* [DIRECTIONS FOR THIS TASK] Each line below needs to be duplicated without alteration.

* [THE DATA]

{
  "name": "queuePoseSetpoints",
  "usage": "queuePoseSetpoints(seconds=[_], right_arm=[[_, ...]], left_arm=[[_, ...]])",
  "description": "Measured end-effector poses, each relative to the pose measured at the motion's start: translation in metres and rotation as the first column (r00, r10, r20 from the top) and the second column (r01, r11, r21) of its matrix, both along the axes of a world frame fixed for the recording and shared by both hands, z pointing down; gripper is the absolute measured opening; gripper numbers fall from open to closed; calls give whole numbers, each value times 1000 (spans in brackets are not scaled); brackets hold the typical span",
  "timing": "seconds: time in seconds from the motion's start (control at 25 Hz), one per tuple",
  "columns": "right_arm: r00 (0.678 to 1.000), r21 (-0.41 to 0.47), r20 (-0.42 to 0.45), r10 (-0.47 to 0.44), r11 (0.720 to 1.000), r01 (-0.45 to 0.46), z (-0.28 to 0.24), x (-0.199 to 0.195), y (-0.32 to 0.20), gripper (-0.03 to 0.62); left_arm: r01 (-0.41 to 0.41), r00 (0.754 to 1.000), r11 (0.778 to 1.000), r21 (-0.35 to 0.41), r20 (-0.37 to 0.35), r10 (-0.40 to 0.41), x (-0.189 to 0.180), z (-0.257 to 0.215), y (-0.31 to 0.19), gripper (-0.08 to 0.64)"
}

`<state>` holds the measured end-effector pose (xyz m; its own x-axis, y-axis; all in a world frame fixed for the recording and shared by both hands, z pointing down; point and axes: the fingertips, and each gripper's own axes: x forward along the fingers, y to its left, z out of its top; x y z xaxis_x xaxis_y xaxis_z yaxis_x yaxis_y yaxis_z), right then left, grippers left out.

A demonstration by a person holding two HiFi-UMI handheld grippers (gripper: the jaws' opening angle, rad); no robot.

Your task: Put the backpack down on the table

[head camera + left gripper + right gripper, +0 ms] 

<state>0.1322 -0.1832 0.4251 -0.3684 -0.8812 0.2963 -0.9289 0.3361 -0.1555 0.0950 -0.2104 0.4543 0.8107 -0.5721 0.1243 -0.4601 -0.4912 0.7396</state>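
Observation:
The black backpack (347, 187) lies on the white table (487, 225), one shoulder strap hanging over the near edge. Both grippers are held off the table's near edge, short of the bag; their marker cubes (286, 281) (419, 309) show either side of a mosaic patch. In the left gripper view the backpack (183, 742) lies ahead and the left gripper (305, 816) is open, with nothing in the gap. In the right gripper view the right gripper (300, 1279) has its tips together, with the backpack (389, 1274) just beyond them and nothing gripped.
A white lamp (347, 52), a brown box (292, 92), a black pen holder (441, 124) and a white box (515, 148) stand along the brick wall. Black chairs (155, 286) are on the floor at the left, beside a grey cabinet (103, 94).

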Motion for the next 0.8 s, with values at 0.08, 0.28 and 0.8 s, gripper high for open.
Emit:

* [EXERCISE RESPONSE]
{
  "name": "queuePoseSetpoints",
  "usage": "queuePoseSetpoints(seconds=[_], right_arm=[[_, ...]], left_arm=[[_, ...]])",
  "description": "Measured end-effector poses, each relative to the pose measured at the motion's start: translation in metres and rotation as the first column (r00, r10, r20 from the top) and the second column (r01, r11, r21) of its matrix, both along the axes of a world frame fixed for the recording and shared by both hands, z pointing down; gripper is the absolute measured opening; gripper numbers fall from open to closed; calls give whole numbers, each value times 1000 (spans in brackets are not scaled); brackets hold the typical span",
  "timing": "seconds: time in seconds from the motion's start (control at 25 Hz), one per tuple",
  "columns": "right_arm: r00 (0.678 to 1.000), r21 (-0.41 to 0.47), r20 (-0.42 to 0.45), r10 (-0.47 to 0.44), r11 (0.720 to 1.000), r01 (-0.45 to 0.46), z (-0.28 to 0.24), x (-0.199 to 0.195), y (-0.32 to 0.20), gripper (-0.03 to 0.62); left_arm: r01 (-0.41 to 0.41), r00 (0.754 to 1.000), r11 (0.778 to 1.000), r21 (-0.35 to 0.41), r20 (-0.37 to 0.35), r10 (-0.40 to 0.41), x (-0.189 to 0.180), z (-0.257 to 0.215), y (-0.31 to 0.19), gripper (-0.08 to 0.64)"
}

`<state>` holds the measured end-effector pose (xyz m; its own x-axis, y-axis; all in a world frame fixed for the recording and shared by both hands, z pointing down; point and axes: the fingertips, and each gripper's own axes: x forward along the fingers, y to its left, z out of its top; x y z xaxis_x xaxis_y xaxis_z yaxis_x yaxis_y yaxis_z), right then left, grippers left out.

A demonstration by a person holding two HiFi-UMI handheld grippers (gripper: the jaws' opening angle, rad); no robot.

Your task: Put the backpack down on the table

[head camera + left gripper + right gripper, +0 ms] 

<state>0.1322 -0.1832 0.4251 -0.3684 -0.8812 0.2963 -0.9289 0.3361 -0.1555 0.0950 -0.2104 0.4543 0.8107 -0.5721 0.1243 -0.4601 -0.4912 0.7396</state>
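Observation:
The black backpack (347, 187) lies on the white table (487, 225), one shoulder strap hanging over the near edge. Both grippers are held off the table's near edge, short of the bag; their marker cubes (286, 281) (419, 309) show either side of a mosaic patch. In the left gripper view the backpack (183, 742) lies ahead and the left gripper (305, 816) is open, with nothing in the gap. In the right gripper view the right gripper (300, 1279) has its tips together, with the backpack (389, 1274) just beyond them and nothing gripped.
A white lamp (347, 52), a brown box (292, 92), a black pen holder (441, 124) and a white box (515, 148) stand along the brick wall. Black chairs (155, 286) are on the floor at the left, beside a grey cabinet (103, 94).
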
Motion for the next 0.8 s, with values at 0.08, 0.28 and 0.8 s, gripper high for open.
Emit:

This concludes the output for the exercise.